*EXTRACTED INFORMATION:*

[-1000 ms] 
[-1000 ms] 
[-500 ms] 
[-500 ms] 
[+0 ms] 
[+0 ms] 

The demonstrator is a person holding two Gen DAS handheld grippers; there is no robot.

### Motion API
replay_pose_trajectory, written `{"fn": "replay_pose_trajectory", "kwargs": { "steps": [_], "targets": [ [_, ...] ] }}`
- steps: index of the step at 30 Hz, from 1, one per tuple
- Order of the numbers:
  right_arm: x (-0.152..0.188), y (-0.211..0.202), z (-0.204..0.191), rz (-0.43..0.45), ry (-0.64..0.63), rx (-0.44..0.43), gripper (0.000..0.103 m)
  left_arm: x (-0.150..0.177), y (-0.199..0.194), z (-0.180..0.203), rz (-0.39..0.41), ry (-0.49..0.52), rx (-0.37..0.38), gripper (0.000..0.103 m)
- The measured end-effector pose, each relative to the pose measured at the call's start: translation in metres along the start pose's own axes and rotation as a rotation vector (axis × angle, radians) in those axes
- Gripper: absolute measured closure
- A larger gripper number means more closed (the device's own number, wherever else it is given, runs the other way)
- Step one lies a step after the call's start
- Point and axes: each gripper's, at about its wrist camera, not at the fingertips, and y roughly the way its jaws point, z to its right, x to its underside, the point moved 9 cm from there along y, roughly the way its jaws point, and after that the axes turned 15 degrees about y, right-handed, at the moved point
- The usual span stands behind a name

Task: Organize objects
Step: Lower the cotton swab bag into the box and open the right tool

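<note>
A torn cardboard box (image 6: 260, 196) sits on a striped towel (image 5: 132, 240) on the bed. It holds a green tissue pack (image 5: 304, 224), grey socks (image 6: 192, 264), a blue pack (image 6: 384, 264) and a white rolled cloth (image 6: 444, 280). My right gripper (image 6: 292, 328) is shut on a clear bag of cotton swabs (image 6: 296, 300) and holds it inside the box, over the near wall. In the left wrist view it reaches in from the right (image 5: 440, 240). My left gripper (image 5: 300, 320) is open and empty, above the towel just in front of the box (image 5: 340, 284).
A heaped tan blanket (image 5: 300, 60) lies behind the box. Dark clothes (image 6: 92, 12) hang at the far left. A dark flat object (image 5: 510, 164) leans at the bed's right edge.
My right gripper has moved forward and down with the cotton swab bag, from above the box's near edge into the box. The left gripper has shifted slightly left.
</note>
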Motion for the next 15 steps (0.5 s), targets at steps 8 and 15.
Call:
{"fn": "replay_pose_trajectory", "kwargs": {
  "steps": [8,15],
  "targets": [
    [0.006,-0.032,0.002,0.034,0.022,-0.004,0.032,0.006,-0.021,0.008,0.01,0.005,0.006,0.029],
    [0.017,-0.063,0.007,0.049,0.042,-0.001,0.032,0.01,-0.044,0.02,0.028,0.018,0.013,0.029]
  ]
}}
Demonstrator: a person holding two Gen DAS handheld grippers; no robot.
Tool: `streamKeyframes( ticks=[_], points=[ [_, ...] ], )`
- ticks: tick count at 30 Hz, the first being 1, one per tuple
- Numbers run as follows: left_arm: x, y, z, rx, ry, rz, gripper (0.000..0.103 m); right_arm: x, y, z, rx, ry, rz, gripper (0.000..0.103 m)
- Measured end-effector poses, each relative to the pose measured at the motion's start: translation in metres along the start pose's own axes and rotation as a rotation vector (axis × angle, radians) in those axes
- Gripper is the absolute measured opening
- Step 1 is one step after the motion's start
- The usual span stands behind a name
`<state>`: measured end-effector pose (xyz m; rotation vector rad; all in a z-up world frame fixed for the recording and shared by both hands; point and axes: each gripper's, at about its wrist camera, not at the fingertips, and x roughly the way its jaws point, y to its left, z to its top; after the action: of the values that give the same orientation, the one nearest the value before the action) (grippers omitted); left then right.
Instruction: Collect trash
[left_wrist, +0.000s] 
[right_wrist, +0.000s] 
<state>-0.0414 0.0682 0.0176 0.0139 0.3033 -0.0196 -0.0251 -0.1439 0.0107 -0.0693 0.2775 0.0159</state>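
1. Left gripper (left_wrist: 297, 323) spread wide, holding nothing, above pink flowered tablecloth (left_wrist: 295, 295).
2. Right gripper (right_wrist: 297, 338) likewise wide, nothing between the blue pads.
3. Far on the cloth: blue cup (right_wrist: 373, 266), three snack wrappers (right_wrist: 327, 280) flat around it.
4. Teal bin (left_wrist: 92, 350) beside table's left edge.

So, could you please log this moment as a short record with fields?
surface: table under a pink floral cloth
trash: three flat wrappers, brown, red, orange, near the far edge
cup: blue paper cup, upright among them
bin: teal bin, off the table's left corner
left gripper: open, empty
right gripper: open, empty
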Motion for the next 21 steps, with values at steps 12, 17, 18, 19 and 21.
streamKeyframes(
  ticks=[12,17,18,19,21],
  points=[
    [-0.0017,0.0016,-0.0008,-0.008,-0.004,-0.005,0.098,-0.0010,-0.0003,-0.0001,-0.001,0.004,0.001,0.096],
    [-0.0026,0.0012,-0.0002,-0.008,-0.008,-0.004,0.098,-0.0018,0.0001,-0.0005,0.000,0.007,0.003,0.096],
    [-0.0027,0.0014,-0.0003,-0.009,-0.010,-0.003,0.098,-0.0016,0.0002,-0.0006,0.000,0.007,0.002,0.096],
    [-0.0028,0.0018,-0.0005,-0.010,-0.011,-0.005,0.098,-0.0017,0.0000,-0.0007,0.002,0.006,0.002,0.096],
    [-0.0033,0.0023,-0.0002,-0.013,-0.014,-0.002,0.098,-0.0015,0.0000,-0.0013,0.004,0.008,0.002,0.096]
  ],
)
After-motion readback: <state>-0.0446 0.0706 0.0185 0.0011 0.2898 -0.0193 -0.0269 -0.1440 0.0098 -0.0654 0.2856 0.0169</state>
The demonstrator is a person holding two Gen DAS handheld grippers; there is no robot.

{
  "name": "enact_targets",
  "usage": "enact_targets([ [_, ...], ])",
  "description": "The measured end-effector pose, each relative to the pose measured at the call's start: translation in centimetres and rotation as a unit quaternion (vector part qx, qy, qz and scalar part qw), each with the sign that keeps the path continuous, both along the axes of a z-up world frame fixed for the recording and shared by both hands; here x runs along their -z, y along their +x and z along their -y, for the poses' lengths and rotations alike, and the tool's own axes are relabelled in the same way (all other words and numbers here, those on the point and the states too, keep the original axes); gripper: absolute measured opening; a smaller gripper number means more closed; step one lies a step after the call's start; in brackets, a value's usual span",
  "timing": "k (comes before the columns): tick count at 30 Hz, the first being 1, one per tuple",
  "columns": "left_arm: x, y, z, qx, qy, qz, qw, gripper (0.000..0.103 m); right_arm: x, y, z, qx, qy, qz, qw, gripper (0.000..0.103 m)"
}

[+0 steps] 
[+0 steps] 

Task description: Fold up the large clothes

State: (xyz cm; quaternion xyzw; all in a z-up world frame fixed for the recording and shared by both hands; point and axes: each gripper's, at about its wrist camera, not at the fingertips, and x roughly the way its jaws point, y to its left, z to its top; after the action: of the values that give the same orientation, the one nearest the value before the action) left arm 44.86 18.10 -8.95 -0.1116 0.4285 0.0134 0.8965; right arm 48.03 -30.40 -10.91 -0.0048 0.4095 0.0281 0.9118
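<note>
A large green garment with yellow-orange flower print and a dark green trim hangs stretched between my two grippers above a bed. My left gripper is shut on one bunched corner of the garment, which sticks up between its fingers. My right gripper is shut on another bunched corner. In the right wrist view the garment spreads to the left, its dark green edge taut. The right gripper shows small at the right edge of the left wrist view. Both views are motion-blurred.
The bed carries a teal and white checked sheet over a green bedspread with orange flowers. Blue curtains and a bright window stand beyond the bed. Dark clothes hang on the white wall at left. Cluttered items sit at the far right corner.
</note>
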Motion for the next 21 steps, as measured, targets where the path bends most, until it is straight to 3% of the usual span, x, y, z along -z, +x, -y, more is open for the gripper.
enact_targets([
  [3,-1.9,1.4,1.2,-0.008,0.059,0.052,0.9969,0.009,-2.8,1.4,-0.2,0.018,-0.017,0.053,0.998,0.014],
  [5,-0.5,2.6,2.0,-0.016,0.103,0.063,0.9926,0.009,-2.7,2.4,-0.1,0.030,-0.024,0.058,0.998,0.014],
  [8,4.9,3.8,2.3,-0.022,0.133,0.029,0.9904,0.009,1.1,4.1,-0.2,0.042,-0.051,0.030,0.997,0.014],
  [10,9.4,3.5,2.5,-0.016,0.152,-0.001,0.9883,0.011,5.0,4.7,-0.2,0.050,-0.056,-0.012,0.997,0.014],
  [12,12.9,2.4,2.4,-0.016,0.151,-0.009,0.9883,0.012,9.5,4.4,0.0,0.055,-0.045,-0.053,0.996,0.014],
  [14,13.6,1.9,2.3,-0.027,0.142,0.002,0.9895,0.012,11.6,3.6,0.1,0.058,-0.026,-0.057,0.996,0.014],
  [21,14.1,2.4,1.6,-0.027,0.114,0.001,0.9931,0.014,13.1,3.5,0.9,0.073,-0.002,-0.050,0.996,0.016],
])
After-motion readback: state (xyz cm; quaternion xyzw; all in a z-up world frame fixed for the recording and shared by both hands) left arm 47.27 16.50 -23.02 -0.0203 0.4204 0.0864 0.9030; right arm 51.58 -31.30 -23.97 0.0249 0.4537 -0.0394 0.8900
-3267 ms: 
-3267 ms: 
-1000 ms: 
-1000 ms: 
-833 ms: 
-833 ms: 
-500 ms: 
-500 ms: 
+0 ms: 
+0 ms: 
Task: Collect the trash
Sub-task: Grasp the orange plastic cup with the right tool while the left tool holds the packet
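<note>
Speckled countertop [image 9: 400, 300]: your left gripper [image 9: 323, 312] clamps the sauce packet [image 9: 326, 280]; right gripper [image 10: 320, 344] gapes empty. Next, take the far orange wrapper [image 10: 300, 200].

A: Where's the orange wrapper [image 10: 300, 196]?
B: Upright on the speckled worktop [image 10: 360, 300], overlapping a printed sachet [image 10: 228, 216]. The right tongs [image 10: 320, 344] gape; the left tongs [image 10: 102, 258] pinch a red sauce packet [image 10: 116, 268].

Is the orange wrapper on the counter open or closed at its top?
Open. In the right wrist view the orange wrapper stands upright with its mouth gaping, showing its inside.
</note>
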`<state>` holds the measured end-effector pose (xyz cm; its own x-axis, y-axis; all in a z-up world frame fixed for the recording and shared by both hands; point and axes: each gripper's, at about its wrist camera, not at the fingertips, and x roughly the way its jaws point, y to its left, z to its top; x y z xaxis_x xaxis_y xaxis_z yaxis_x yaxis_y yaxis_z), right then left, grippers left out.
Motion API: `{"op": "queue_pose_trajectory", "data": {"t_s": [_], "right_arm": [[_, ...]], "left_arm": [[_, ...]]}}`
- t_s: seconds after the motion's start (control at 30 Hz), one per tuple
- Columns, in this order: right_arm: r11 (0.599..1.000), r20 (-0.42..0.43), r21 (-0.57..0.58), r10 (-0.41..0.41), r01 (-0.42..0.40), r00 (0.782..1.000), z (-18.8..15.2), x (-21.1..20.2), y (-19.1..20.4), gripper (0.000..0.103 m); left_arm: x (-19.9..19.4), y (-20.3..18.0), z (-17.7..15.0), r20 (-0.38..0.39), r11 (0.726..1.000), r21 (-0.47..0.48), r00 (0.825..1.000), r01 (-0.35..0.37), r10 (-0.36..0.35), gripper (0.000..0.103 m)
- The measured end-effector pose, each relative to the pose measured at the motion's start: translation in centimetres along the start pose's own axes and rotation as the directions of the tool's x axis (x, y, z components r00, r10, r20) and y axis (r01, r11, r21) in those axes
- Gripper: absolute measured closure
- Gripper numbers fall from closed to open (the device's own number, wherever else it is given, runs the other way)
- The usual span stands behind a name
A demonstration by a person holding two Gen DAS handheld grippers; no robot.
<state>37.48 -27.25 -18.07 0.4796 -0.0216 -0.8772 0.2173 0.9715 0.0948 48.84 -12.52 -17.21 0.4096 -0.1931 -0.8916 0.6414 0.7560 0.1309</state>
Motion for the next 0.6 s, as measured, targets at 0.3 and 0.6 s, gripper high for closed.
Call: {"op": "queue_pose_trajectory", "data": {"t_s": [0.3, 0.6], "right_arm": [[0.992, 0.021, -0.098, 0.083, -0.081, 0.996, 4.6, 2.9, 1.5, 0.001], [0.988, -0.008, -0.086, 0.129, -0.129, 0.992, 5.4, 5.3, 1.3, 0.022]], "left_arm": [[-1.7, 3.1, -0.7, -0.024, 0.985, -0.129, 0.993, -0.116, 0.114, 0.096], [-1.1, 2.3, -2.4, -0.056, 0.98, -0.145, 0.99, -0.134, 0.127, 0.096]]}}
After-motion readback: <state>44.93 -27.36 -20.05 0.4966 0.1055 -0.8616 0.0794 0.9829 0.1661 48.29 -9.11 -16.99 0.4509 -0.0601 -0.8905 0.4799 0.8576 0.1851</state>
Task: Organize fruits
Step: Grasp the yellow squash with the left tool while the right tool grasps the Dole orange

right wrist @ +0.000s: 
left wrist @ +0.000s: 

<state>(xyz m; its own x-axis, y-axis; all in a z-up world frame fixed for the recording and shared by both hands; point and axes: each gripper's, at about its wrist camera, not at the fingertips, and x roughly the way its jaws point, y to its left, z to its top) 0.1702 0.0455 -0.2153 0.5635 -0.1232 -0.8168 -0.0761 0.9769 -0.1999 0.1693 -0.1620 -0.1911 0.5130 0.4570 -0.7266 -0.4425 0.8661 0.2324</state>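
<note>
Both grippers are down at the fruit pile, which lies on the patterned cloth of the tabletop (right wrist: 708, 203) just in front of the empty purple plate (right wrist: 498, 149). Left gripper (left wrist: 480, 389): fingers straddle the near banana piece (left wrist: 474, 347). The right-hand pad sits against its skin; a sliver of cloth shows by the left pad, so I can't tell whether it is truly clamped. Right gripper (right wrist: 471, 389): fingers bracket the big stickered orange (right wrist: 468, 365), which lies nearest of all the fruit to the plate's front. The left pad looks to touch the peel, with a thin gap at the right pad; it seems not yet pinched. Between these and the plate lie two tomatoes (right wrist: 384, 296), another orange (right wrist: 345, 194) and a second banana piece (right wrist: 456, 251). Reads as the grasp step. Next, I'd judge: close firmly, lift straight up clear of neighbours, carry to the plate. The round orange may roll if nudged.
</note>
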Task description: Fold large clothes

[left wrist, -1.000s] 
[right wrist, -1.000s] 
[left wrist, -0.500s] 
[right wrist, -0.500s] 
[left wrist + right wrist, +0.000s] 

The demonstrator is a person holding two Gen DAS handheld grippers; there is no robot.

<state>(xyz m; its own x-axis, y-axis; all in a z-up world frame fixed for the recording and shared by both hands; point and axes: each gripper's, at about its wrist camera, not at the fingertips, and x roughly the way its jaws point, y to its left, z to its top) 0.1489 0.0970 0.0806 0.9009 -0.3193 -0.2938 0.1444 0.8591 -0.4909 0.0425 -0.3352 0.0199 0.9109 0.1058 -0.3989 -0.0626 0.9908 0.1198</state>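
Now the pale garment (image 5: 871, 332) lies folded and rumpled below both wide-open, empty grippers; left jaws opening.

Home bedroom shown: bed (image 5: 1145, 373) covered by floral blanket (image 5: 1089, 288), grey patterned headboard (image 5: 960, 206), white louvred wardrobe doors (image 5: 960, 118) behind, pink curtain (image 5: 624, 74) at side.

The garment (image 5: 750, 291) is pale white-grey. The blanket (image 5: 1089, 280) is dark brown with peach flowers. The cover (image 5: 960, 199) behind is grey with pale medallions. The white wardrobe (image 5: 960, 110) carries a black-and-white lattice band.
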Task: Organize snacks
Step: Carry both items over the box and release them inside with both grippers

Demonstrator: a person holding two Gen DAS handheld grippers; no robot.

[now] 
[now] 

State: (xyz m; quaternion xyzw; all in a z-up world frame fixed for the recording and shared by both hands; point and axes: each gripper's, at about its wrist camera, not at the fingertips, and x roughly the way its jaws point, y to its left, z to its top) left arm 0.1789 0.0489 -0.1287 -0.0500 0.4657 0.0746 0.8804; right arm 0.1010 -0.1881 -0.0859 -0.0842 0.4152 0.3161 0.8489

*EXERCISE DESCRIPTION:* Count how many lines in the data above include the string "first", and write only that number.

*TASK SOLUTION:* 2